→ **WHAT IS EXPECTED**:
Look through the records below, and whenever a line contains "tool", copy it.

→ **SUPPLIED MATERIAL**:
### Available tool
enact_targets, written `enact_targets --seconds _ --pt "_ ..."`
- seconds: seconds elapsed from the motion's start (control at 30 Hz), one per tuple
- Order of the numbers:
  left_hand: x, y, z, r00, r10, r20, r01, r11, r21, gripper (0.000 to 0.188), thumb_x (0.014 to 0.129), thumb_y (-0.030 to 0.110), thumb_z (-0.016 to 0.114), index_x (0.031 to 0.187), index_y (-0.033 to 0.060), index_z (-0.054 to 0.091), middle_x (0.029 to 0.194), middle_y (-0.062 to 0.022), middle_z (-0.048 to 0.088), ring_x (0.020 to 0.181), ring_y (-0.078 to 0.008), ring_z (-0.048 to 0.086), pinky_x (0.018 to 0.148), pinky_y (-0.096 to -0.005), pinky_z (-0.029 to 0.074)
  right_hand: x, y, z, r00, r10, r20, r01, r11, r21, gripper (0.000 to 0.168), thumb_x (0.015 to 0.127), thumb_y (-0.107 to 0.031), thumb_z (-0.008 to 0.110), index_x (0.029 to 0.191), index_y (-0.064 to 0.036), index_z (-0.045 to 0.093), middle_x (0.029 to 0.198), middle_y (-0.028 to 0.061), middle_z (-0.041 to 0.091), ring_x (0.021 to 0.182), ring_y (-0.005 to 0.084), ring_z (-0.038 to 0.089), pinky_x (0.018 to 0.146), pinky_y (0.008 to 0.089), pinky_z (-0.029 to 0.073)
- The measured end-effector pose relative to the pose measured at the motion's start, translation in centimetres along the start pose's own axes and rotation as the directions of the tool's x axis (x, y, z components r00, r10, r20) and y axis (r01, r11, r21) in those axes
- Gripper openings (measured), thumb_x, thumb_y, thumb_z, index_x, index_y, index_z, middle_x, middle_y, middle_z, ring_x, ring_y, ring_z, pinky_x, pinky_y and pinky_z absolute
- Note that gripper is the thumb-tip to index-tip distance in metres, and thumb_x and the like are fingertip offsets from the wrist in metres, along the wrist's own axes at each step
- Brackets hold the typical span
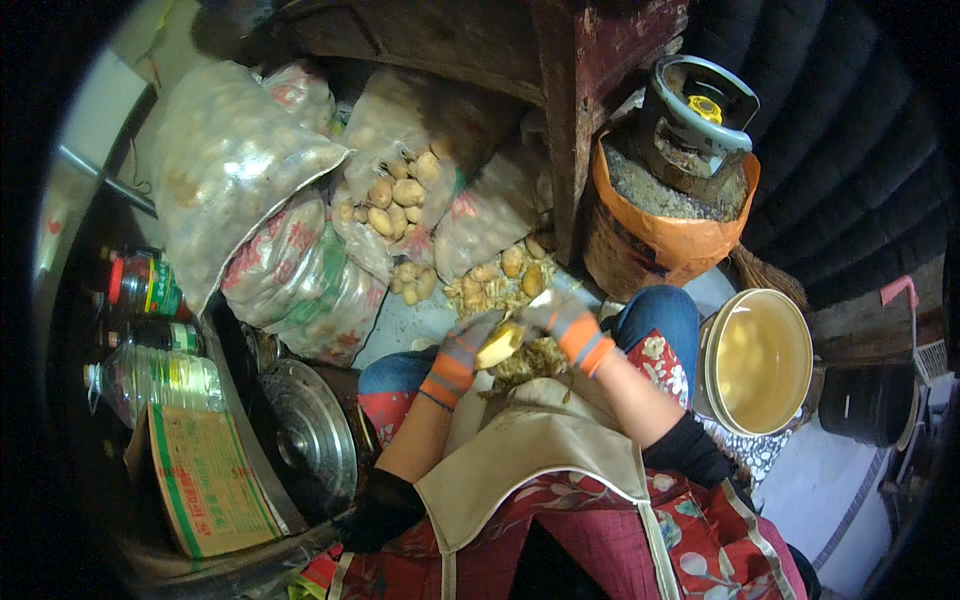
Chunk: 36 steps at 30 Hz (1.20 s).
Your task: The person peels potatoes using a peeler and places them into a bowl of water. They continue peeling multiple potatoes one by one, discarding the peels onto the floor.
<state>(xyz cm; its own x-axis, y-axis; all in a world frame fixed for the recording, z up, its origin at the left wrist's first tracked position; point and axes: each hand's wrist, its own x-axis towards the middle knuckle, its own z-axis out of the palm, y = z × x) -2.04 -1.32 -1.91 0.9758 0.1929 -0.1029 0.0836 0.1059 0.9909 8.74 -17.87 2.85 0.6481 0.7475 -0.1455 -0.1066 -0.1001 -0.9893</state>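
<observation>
My left hand, in a grey and orange work glove, is closed around a partly peeled potato. Close to its right side, my right hand wears a matching glove; its fingers are curled at the potato, over something pale that I cannot make out. Below both hands, peelings lie between my knees, above a beige apron. Beyond the hands, more peelings and several potatoes lie on the floor. An open plastic bag holds unpeeled potatoes, and a few small ones rest beside it.
Full sacks stand at the back left. A gas cylinder stands behind an orange-rimmed container. At right is a bucket of cloudy liquid. At left are a metal lid, a cardboard box and bottles. A wooden table leg rises ahead.
</observation>
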Motion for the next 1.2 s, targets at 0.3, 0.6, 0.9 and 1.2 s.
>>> enact_targets --seconds 0.3,0.6,0.9,1.2 --pt "-0.5 4.3 1.6 0.934 -0.188 -0.305 0.22 0.973 0.073 0.027 0.081 0.022 0.051 0.099 0.0033 0.059 0.09 -0.0062 0.06 0.08 -0.0144 0.058 0.063 -0.0266 0.05 -0.6 0.8 1.1 0.998 -0.044 0.037 0.05 0.978 -0.204 0.02 0.073 -0.012 0.062 0.089 -0.001 0.057 0.077 0.0027 0.06 0.067 0.0106 0.054 0.061 0.0253 0.046" --pt "0.1 3.1 -0.4 0.896 -0.41 0.169 0.408 0.611 -0.679 0.035 0.081 0.036 0.051 0.097 0.0044 0.054 0.084 -0.0104 0.062 0.065 -0.0197 0.06 0.048 -0.03 0.049 -0.9 -0.7 0.9 0.978 0.099 0.183 -0.206 0.569 0.796 0.028 0.076 -0.007 0.059 0.103 0.0 0.054 0.097 0.0087 0.059 0.084 0.0157 0.059 0.071 0.0269 0.049" --pt "-0.1 0.5 -1.2 0.968 -0.248 -0.033 0.237 0.951 -0.198 0.027 0.084 0.031 0.048 0.096 0.008 0.055 0.084 -0.0076 0.059 0.071 -0.0192 0.059 0.054 -0.0297 0.048 -0.9 0.2 1.4 0.991 0.116 0.074 -0.133 0.941 0.313 0.023 0.073 -0.015 0.063 0.092 -0.003 0.059 0.082 0.0054 0.061 0.072 0.011 0.055 0.065 0.0231 0.045" --pt "0.2 2.7 1.9 0.859 -0.505 -0.084 0.243 0.548 -0.801 0.028 0.082 0.035 0.05 0.089 0.0086 0.056 0.078 -0.0059 0.061 0.068 -0.0198 0.059 0.051 -0.0293 0.049 -0.7 0.3 1.5 0.999 0.023 -0.046 0.001 0.892 0.452 0.023 0.076 -0.014 0.063 0.092 0.001 0.057 0.084 0.0079 0.061 0.075 0.0145 0.058 0.066 0.0258 0.048"
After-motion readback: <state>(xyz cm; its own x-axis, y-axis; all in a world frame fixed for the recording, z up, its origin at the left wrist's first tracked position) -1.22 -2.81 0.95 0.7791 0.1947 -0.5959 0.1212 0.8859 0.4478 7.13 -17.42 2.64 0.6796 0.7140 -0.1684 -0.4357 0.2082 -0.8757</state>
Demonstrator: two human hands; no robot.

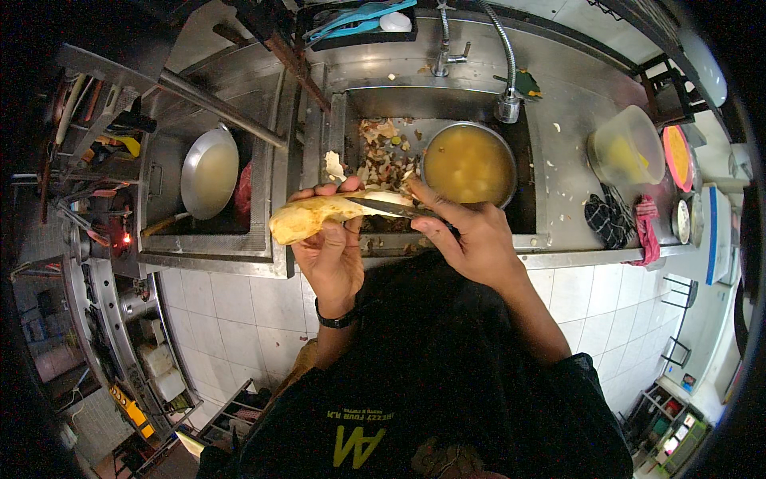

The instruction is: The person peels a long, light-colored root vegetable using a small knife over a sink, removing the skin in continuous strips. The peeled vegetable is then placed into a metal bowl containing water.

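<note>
A long, pale yellow peeled root (317, 215) lies across my left hand (335, 257), whose fingers and thumb hold it from both sides. My right hand (473, 239) grips a knife (389, 207); its handle is mostly hidden in the fingers, and the blade rests along the root's upper side. A flake of peel (334, 164) sticks up just beyond my left fingertips. Behind the hands, brown and cream peelings (383, 155) litter the sink basin. Beside them a round metal bowl (470, 164) holds cloudy yellow liquid with pale pieces in it.
Left, a wok (209, 173) with cloudy liquid sits in another basin. A faucet (441, 63) and spray hose head (508, 109) stand behind the sink. On the right counter are a translucent plastic tub (628, 146), a dark checked cloth (607, 218) and a red cloth (646, 230).
</note>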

→ **WRITTEN RESPONSE**:
### Available tool
- The measured end-effector pose relative to the pose measured at the motion's start, translation in centimetres along the start pose's own axes and rotation as the directions of the tool's x axis (x, y, z components r00, r10, r20) and y axis (r01, r11, r21) in those axes

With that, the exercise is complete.